Instructions for the task
Could you write out the opening lines of the data, word for word, stopping after the line that contains "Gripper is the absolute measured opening"?
━━━━
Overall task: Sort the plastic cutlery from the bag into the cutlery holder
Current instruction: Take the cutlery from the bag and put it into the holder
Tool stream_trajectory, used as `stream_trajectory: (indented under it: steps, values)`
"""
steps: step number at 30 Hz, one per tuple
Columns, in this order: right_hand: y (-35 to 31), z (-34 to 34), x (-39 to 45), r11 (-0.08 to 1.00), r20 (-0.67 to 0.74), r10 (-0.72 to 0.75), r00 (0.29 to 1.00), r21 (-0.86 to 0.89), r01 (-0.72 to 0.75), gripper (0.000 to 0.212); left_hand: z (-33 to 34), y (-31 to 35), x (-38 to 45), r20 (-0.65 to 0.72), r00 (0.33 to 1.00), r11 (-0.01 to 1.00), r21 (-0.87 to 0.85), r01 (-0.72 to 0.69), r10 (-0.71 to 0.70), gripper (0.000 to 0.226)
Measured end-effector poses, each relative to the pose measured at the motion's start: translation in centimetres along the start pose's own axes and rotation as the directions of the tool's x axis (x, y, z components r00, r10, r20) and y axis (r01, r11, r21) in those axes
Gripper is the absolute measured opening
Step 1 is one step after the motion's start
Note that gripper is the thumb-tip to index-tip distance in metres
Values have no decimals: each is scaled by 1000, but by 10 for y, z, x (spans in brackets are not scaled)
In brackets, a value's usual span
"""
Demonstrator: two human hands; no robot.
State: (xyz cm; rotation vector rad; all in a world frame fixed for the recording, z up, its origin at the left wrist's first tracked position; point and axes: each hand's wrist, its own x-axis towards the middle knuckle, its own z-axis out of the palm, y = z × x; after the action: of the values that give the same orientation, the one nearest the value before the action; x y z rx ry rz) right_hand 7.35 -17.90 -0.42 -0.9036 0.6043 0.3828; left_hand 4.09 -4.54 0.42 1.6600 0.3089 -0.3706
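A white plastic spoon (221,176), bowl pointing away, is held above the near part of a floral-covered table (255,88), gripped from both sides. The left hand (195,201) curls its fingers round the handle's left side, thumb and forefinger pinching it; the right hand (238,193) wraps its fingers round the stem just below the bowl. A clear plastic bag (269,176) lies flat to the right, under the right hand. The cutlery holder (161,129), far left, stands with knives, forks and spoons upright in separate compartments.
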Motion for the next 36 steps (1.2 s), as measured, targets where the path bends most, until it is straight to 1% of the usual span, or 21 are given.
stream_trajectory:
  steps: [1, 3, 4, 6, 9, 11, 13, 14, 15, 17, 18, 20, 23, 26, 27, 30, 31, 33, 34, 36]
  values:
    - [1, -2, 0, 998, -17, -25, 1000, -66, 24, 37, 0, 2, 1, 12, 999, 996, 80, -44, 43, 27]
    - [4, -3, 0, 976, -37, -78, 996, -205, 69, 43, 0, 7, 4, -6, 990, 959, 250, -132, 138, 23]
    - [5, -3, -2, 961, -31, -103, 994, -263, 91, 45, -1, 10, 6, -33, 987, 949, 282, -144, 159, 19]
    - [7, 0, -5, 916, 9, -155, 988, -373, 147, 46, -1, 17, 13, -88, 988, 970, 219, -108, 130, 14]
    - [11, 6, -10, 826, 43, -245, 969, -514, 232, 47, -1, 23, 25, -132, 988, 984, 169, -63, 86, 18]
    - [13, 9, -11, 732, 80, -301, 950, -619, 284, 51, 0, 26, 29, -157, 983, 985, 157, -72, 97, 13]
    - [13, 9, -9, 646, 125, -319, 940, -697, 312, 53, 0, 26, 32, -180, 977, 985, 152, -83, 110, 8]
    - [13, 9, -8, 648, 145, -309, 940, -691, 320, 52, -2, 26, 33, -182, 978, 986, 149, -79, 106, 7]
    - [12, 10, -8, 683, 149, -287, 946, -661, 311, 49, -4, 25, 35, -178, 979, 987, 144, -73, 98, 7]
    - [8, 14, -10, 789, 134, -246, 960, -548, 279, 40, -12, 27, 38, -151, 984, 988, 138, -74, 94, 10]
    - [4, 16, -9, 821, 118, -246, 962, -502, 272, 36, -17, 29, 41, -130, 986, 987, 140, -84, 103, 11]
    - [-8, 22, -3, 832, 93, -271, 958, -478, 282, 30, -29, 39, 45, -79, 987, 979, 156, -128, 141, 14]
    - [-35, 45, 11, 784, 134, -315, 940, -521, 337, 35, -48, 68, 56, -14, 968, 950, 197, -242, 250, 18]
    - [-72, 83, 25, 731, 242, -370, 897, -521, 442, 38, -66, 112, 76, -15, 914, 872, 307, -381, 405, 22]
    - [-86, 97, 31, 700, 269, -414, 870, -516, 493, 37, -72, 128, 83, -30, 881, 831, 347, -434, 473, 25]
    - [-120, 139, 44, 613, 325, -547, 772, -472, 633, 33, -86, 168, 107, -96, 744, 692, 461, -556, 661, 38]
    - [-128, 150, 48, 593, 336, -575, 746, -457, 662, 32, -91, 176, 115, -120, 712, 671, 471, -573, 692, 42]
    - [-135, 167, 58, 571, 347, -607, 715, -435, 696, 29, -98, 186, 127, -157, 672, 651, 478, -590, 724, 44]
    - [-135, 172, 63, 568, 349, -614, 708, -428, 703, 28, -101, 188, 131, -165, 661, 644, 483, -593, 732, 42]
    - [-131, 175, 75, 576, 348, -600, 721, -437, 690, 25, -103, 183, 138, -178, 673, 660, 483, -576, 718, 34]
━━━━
Written response
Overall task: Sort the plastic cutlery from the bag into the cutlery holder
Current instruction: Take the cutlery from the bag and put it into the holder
Tool stream_trajectory, used as `stream_trajectory: (indented under it: steps, values)`
"""
steps: step number at 30 Hz, one per tuple
Columns, in this order: right_hand: y (-35 to 31), z (-34 to 34), x (-39 to 45), r11 (-0.08 to 1.00), r20 (-0.67 to 0.74), r10 (-0.72 to 0.75), r00 (0.29 to 1.00), r21 (-0.86 to 0.89), r01 (-0.72 to 0.75), gripper (0.000 to 0.212); left_hand: z (-33 to 34), y (-31 to 35), x (-38 to 45), r20 (-0.65 to 0.72), r00 (0.33 to 1.00), r11 (-0.01 to 1.00), r21 (-0.87 to 0.85), r01 (-0.72 to 0.69), r10 (-0.71 to 0.70), gripper (0.000 to 0.226)
Measured end-effector poses, each relative to the pose measured at the motion's start: translation in centimetres along the start pose's own axes and rotation as the directions of the tool's x axis (x, y, z components r00, r10, r20) and y axis (r01, r11, r21) in those axes
Gripper is the absolute measured opening

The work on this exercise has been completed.